The evil effects of such reading as is here referred to, are many; but one in particular I noticed upon myself. Men and women of the world, without one particle of the spirit of true religion are made to appear as real Christians, and represented as far less human than divine; and as we read, they become in our minds, models of excellence, and worthy of all imitation, and we, look no higher. Thus the standard of piety is lowered to the very dust, and ere we are aware of it we become just like the world. We may think we can read without being influenced by it, but it is not so. We shun our former associates, because we fear the influence of their worldly spirit; but worldly books are no less dangerous companions, and should be as carefully avoided.
Perhaps some of my young friends may find in this little sketch, a record of their own experience, though I hope not many. Yet we are exposed to similar temptations, and may be overtaken in the same snare; so that the fall of one should admonish the others, and we may each, perhaps, expose some device of the enemy, and in this way be helpers to each other. I rejoice that, though we have such an artful and mighty foe to contend with, our God is wiser and stronger than he, and has promised to deliver us if we trust in Him. Jesus has overcome, and we too may overcome, and with Him inherit all things.
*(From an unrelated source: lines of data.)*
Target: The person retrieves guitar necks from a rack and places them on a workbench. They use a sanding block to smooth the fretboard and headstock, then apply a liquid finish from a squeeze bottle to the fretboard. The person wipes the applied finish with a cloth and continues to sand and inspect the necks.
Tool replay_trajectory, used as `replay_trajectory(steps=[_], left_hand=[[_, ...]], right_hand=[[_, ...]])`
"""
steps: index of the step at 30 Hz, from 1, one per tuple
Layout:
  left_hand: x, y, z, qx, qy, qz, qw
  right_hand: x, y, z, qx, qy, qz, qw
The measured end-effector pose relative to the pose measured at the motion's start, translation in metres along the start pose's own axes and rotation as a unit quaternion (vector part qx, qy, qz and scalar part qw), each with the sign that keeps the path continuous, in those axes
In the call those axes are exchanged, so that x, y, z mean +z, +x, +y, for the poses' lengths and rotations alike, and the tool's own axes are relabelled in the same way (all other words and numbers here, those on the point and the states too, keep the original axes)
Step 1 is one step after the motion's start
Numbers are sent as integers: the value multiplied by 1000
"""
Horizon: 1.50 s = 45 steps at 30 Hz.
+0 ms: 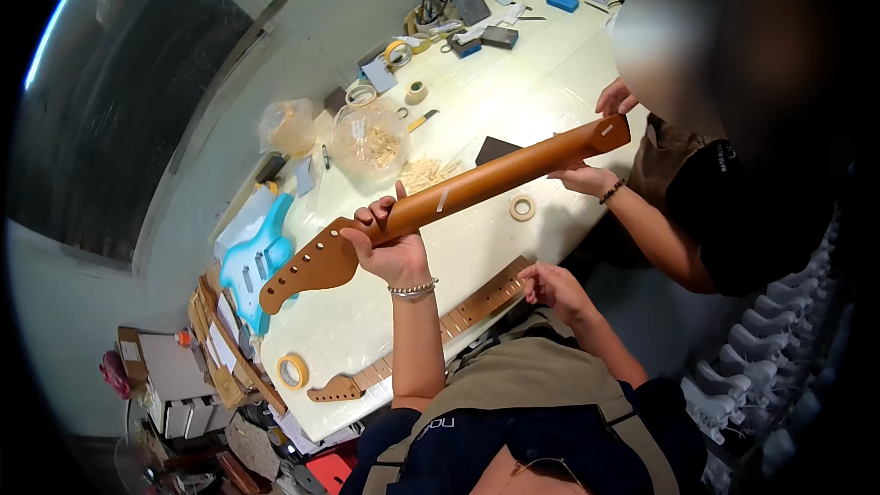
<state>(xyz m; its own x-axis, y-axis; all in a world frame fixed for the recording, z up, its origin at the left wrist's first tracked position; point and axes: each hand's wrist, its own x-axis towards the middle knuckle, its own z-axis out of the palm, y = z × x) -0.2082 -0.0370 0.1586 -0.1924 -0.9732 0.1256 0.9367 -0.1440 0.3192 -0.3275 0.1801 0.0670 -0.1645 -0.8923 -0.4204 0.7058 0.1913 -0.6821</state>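
My left hand [394, 252] is closed round a brown wooden guitar neck [486, 185], just behind its headstock. The neck is raised over the table and slants up to the right, its rounded back showing, with tuner holes in the headstock and small pale strips stuck on it. Near its heel, a co-worker's two hands are at the neck, one hand [587, 180] beneath it and the other [617, 98] by the end. My right hand [556, 293] has its fingers loosely bent and apart, beside the end of a second neck [467, 310] lying fretboard up at the table's near edge.
A blue guitar body [252, 261] stands at the left. On the pale table [550, 64] are tape rolls [522, 208], a bag of small wooden pieces [369, 142], a yellow knife [423, 120] and sanding blocks [498, 37]. White stands [747, 376] line the right.
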Motion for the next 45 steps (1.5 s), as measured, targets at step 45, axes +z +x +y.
replay_trajectory(steps=[45], left_hand=[[-77,-117,263,366,361,345,785]], right_hand=[[54,19,-29,150,-292,13,945]])
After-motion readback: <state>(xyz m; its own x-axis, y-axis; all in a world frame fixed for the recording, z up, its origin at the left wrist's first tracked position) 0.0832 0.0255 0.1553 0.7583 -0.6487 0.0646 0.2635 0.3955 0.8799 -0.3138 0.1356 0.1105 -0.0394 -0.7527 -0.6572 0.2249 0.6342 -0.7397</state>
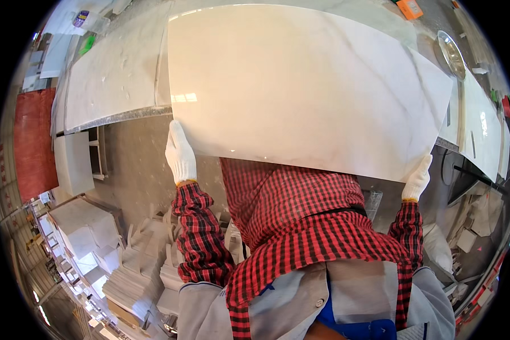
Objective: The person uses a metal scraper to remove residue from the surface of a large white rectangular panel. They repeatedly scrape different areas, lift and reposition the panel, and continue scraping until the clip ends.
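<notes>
A large, glossy white tile with faint grey marble veins spans the middle of the view. Its far part lies over the worktable, while its near edge reaches out toward my checked red-and-black apron. My left hand, in a white knit glove, grips the tile at its near left corner. At the near right corner, my right hand in a matching glove closes on the edge. The fingers of both hands are partly hidden by the tile.
Left of the tile stretches the pale worktable. A round metal bowl and an orange box stand at the far right. Another white tile lies rightward. Stacked tiles and a red panel are on the left.
</notes>
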### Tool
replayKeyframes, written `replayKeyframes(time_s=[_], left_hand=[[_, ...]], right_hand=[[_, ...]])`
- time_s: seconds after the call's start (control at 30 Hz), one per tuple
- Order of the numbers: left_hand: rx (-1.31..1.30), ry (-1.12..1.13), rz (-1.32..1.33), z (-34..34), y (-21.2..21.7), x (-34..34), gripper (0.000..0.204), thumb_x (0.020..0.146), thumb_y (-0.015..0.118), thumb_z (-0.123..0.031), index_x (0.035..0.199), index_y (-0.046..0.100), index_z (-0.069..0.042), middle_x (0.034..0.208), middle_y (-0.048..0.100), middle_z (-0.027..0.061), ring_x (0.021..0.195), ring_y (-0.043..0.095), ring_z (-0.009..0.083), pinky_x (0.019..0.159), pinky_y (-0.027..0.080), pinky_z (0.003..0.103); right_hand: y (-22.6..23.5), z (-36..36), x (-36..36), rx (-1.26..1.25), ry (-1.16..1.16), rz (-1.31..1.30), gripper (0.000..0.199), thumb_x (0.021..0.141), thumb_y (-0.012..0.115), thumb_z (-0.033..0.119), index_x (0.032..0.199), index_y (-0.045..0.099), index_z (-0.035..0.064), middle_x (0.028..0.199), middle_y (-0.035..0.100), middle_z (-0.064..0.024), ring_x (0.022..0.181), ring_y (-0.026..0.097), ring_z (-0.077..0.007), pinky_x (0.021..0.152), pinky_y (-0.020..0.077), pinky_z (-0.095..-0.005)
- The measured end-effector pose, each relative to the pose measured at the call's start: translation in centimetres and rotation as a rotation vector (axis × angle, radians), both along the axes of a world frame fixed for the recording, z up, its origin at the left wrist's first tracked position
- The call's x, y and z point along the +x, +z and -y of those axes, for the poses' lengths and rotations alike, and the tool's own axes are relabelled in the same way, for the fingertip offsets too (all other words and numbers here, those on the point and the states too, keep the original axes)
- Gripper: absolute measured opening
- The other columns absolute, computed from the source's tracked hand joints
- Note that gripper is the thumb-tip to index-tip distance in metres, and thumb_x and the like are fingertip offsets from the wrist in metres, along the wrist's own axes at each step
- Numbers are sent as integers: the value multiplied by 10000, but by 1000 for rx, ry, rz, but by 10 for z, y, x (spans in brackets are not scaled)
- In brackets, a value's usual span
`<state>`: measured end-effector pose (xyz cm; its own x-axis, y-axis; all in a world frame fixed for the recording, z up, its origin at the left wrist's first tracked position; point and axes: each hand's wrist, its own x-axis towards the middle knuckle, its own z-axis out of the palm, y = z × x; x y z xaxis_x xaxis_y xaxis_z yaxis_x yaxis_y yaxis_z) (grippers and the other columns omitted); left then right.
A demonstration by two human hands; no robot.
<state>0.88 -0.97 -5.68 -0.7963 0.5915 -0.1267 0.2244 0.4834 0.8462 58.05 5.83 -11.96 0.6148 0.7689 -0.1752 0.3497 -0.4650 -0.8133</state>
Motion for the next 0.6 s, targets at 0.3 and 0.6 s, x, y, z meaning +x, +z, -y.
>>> replayKeyframes(time_s=[0.3, 0.6], left_hand=[[170, 99, -44, -6, -27, -8, 643, 1069, 438, -478, 1367, 563, 78, 1340, 639, 172, 1204, 586, 208, 1031, 430, 313], [118, 168, -80, 4, -32, 0, 714, 1063, 401, -541, 1209, 645, 115, 1116, 717, 142, 994, 616, 187, 910, 476, 328]], right_hand=[[-18, -13, -17, 107, -59, -47, 789, 1016, 453, 639, 1088, 679, -113, 797, 577, -11, 737, 458, -146, 732, 436, -325], [-58, 3, 48, 84, 36, 257, 564, 1095, 384, 422, 1321, 543, -70, 890, 692, -253, 753, 627, -350, 695, 470, -449]])
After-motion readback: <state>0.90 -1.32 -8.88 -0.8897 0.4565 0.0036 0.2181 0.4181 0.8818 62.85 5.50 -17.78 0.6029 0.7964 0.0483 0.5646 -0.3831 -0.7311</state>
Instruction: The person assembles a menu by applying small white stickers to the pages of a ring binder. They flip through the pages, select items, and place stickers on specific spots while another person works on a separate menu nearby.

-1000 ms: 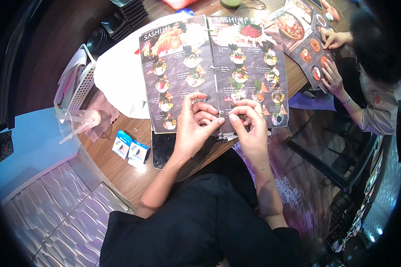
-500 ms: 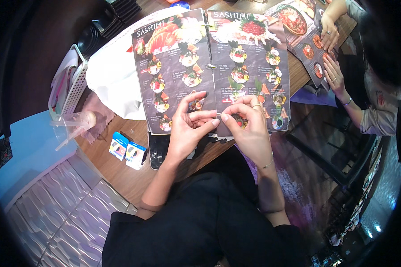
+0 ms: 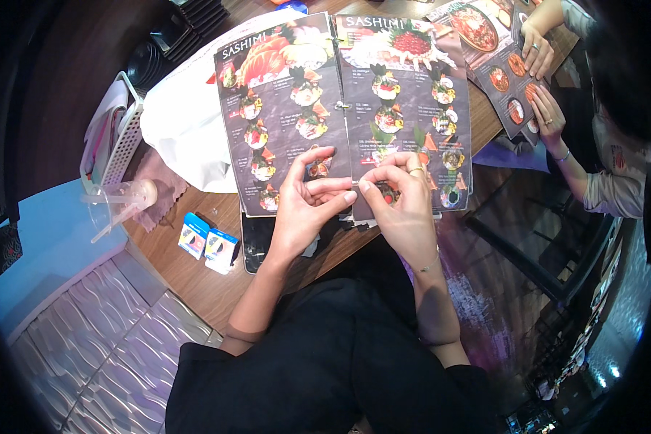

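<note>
An open ring-bound menu [image 3: 286, 108] with dark pages and food pictures lies in front of me on the wooden table. Metal rings join its two halves along the middle. At the lower end of that spine, my left hand [image 3: 304, 202] is closed in a pinch of thumb and fingers, one finger raised over the left page. My right hand [image 3: 401, 202], wearing a ring and a thin bracelet, pinches just beside it over the right page's lower corner. Whatever small thing lies between the fingertips, if anything, is too small to make out.
Left of the menu are a white cloth [image 3: 184, 137], a perforated basket [image 3: 121, 137], a clear plastic cup [image 3: 116, 202] and small blue-white boxes [image 3: 208, 242]. A dark phone-like slab [image 3: 257, 242] lies partly under the menu. Another person's hands [image 3: 546, 112] rest on a second menu [image 3: 503, 79].
My hands stay in nearly the same pinch at the spine. The other person's hands and the second menu have shifted slightly.
</note>
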Tool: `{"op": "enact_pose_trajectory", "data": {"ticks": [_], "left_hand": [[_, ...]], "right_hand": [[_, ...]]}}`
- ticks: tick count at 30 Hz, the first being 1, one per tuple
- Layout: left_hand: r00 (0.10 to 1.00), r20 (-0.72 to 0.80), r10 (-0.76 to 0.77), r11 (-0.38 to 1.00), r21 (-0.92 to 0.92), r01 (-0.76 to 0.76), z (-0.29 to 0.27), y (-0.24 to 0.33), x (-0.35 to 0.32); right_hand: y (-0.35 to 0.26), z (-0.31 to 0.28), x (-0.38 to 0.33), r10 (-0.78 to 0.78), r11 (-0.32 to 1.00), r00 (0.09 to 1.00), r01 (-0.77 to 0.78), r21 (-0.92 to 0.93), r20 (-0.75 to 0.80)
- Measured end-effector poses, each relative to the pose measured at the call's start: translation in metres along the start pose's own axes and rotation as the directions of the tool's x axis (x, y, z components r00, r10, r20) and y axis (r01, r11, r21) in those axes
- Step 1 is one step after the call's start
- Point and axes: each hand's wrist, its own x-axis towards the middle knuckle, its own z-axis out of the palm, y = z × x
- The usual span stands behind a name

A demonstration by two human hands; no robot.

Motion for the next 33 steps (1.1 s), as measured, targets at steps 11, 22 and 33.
{"op": "enact_pose_trajectory", "data": {"ticks": [11, 22, 33], "left_hand": [[0.999, 0.028, 0.022, 0.999, 0.032, -0.023, 0.0001, 0.0012, 0.0018], [0.998, -0.019, 0.061, 0.986, 0.155, -0.057, 0.0045, 0.0074, 0.0075], [0.993, -0.075, 0.086, 0.985, 0.159, -0.073, 0.0073, 0.0031, 0.0088]], "right_hand": [[0.0042, 0.0012, 0.0011, 0.002, 1.0, 1.0, -0.002, 0.027, -0.02], [0.0088, 0.0027, 0.0008, -0.026, 0.998, 0.999, 0.028, 0.048, -0.04], [0.0044, 0.0015, -0.0041, -0.076, 0.996, 0.994, 0.079, 0.03, -0.078]]}}
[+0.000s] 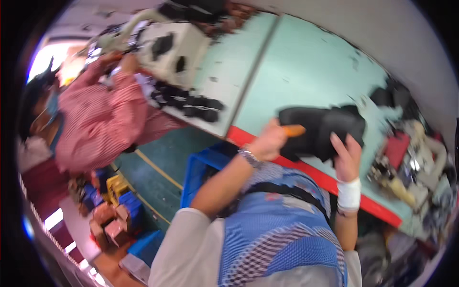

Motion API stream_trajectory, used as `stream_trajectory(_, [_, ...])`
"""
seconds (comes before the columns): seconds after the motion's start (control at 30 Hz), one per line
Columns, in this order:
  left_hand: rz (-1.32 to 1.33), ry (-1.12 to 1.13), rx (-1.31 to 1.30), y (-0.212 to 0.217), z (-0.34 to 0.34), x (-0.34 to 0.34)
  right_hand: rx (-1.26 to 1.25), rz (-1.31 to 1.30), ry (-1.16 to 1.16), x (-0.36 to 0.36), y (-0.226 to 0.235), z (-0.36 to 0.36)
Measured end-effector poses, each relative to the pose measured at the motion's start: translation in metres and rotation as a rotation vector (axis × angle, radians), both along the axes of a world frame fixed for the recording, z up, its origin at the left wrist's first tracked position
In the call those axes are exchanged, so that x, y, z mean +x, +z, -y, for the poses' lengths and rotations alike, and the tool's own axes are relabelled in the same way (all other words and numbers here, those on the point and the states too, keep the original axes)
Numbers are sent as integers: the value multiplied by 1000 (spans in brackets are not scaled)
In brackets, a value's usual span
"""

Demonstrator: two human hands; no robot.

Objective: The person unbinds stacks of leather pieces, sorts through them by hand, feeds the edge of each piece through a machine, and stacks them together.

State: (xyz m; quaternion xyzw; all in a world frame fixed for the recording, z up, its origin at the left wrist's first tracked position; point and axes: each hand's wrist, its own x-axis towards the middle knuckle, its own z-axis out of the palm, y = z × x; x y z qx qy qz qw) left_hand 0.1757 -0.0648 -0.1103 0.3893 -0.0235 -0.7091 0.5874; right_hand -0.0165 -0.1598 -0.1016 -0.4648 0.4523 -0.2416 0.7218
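left hand: from my remote seat i see the left hand closed around a short orange tool, whose orange end sticks out to the right of the fist; blur keeps me from telling its exact kind.
right hand: the right hand is partly open, fingers apart, laid against the near right part of the black piece; i cannot tell whether it pinches the stuff or only rests on it.
wrists: i make out a bracelet on the left one and a white wrap round the right one.
black piece: the black piece lies folded or bunched between the two hands, on the worktop close to its red edge strip.
apron: a blue patterned apron covers the wearer's front, just below the worktop edge.
blue crate: i see the blue crate beside the left forearm, below worktop level.
right end: a mixed pile sits past the right hand.
left end: more black pieces lie in front of a white machine.
co-worker: a person in a red-and-white checked shirt reaches toward that machine.
floor: green floor with yellow lines; a yellow bin stands farther left.
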Motion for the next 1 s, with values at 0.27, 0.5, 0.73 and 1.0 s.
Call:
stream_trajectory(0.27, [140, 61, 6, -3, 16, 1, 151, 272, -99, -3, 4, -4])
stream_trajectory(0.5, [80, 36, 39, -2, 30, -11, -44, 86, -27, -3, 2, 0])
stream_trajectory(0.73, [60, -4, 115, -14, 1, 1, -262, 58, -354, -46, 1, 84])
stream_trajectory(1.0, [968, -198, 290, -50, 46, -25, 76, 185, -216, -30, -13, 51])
My dear young brothers and sisters, let us look heaven-ward. Glory, glory unspeakable is there, and it may all be our own. Let us never for one moment think it hard to part with the, pleasures and enjoyments of this vain, perishing world; but rather rejoice that we are permitted in any degree to deny ourselves for the sake of the friendship of Jesus, and have respect unto the recompense of reward. It is only when we lose sight of the glorious things that God has prepared for those who love Him, that this world possesses any attractions for us. I feel like leaving it all behind, and pressing forward to grasp the everlasting prize. We leave nothing that will be of any value to us in the “day for which all other days were made.” Let us remember this, and employ our time in such a way as will appear to our advantage then. Let us make the Bible our heart’s best treasure, and our book of study, and its sacred truths will sanctify us, its precious promises be our joy even in the midst of grief, and its holy precepts guide us safely through to our Father’s kingdom.
The Youth’s Instructor, January, 1854.